AMA President-Elect at Springfield College
January 25, 2007
to Discuss Primary Health Care Crisis, Role of Prevention
SPRINGFIELD, Mass., Jan. 25, 2007 -- As Western Massachusetts experiences the increasing national shortage of physicians, Dr. Ronald M. Davis, president-elect of the American Medical Association, will speak to Springfield College students who are preparing for careers in health and medicine. The program will be open to the public on Wednesday, Jan. 31, 2007, at 10 a.m., in Appleton Auditorium, Fuller Arts Center, on the campus.
Davis, a preventive medicine specialist from East Lansing, Mich., has been a prominent voice on public health issues, including tobacco, obesity, dietary supplements, media violence, safety belts, and immunizations. He will become AMA president in June 2007.
Davis will speak to students in Springfield College’s School of Health Sciences & Rehabilitation Studies about changing and growing roles of professionals in preventive and primary health-care. More than 570 students at the college major in physician assistant studies, physical or occupational therapy, rehabilitation and disability studies, emergency medical services management, and pre-medicine.
According to William Susman, dean of the Springfield College School of Health Sciences & Rehabilitation Studies, “Dr. Davis’ insights are especially valuable now as all levels of providers are becoming more involved in preventive health-care. The shortage of primary care physicians has increased the roles of professionals in the fields for which we educate students. As our health care system becomes more effective in preventive care, we will ease the primary care crisis. This program promises to be an engaging public discussion with the incoming leader of the nation’s largest and most influential physician organization.”
Davis’ career as a public health official includes positions as medical director of the Michigan Department of Public Health and director of the Centers for Disease Control’s Office on Smoking and Health.
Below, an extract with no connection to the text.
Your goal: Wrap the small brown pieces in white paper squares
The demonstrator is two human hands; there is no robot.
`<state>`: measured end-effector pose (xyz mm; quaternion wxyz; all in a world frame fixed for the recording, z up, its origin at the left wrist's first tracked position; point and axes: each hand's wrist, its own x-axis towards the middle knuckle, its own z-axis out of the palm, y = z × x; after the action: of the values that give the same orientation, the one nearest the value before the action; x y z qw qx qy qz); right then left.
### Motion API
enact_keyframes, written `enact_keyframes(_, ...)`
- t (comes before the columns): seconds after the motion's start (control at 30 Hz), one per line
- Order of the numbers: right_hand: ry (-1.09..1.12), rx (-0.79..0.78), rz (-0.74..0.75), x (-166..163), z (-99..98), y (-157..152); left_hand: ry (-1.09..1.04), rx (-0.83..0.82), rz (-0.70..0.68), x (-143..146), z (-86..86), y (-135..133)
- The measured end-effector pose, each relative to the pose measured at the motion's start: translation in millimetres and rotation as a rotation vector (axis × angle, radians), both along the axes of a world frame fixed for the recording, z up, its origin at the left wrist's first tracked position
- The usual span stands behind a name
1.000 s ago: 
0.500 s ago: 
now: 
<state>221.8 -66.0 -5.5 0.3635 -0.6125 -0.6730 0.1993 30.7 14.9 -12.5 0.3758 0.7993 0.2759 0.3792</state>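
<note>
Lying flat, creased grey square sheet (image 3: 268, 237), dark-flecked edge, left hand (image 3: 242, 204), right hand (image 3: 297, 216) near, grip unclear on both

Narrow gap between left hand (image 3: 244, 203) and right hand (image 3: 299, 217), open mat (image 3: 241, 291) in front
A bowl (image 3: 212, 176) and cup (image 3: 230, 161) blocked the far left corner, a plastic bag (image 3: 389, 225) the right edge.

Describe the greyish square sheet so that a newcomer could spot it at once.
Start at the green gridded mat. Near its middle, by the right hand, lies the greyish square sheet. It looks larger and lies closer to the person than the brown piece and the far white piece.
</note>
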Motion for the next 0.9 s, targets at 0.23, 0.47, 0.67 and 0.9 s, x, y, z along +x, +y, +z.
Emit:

Currently, he is director of the Center for Health Promotion and Disease Prevention at the Henry Ford Health System in Detroit.
Davis is a graduate of the University of Michigan. At the University of Chicago, he completed a master’s degree in public policy and a medical degree at the Pritzker School of Medicine. He is board certified in preventive medicine.
Springfield College’s School of Health Sciences & Rehabilitation Sciences offers bachelor’s and master’s degree programs. It also offers a post-professional program in occupational therapy and a six and a half-year combined bachelor’s/doctoral program in physical therapy. The college has agreements with several medical schools that guarantee acceptance of its qualified graduates. Earlier this year, the college launched a major renovation of its Schoo Hall, transforming it into a state-of-the-art science teaching facility. Schoo Hall reopened for classes on Jan. 17, 2007.
Springfield College students of health sciences serve internships or perform volunteer work related to their studies at Baystate and Mercy Medical centers, Providence and Shriner’s hospitals, state agencies, schools, health centers and clinics, insurance companies, and other venues. The college plans to continue to expand internships and learning through service.